■ **What the task asks**
Filter the material, keeping only lines with the word "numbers".

■ **Supplied information**
++++++++++
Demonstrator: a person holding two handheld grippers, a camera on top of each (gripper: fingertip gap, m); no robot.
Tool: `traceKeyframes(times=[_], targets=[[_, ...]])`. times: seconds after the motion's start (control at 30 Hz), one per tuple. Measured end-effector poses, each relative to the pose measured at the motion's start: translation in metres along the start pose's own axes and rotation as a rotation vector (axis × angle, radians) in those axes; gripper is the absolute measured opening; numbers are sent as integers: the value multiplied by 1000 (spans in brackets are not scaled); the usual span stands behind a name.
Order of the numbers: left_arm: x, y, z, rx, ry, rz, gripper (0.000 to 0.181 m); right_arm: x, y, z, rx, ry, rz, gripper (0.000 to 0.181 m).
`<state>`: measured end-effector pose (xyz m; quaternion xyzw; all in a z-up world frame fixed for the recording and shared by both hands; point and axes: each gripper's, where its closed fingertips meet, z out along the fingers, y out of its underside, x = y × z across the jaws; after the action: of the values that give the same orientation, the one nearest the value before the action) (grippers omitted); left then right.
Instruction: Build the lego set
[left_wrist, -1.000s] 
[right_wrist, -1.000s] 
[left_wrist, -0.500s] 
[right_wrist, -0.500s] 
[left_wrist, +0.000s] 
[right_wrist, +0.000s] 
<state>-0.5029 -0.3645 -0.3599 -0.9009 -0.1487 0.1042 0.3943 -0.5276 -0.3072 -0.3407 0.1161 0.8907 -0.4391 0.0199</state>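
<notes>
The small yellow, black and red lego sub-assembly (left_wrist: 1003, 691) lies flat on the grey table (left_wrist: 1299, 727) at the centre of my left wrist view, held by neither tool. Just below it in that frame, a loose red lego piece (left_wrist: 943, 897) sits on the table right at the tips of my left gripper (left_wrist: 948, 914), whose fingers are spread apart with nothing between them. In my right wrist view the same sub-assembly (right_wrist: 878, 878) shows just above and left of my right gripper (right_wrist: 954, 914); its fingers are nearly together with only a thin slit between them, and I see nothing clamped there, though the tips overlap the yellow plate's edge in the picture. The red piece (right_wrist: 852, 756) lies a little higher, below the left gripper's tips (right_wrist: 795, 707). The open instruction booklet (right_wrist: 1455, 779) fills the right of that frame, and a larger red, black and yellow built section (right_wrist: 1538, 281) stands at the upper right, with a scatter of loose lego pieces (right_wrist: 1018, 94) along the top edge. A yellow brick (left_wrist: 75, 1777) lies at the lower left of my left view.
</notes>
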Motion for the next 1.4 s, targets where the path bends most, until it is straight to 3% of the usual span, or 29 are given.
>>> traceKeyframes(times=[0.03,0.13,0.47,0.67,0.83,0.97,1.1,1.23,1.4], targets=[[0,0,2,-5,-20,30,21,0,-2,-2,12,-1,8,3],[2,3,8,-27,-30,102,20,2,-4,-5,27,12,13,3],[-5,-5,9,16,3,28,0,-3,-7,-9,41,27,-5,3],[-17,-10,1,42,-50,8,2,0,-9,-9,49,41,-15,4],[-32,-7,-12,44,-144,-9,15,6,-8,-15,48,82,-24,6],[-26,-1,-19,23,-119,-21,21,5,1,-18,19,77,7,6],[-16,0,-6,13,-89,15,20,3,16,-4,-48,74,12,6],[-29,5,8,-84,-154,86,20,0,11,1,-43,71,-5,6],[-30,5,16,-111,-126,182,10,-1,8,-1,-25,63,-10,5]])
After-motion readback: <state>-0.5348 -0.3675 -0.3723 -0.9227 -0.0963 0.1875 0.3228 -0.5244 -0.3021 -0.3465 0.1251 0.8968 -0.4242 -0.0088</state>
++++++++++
■ **Exercise answer**
Tool: `traceKeyframes(times=[_], targets=[[_, ...]])`. times: seconds after the motion's start (control at 30 Hz), one per tuple. Measured end-effector poses, each relative to the pose measured at the motion's start: translation in metres along the start pose's own axes and rotation as a rotation vector (axis × angle, radians) in those axes; gripper is the absolute measured opening; numbers are sent as integers: the value multiplied by 1000 (spans in brackets are not scaled); the usual span stands behind a name.
Order of the numbers: left_arm: x, y, z, rx, ry, rz, gripper (0.000 to 0.181 m); right_arm: x, y, z, rx, ry, rz, gripper (0.000 to 0.181 m).

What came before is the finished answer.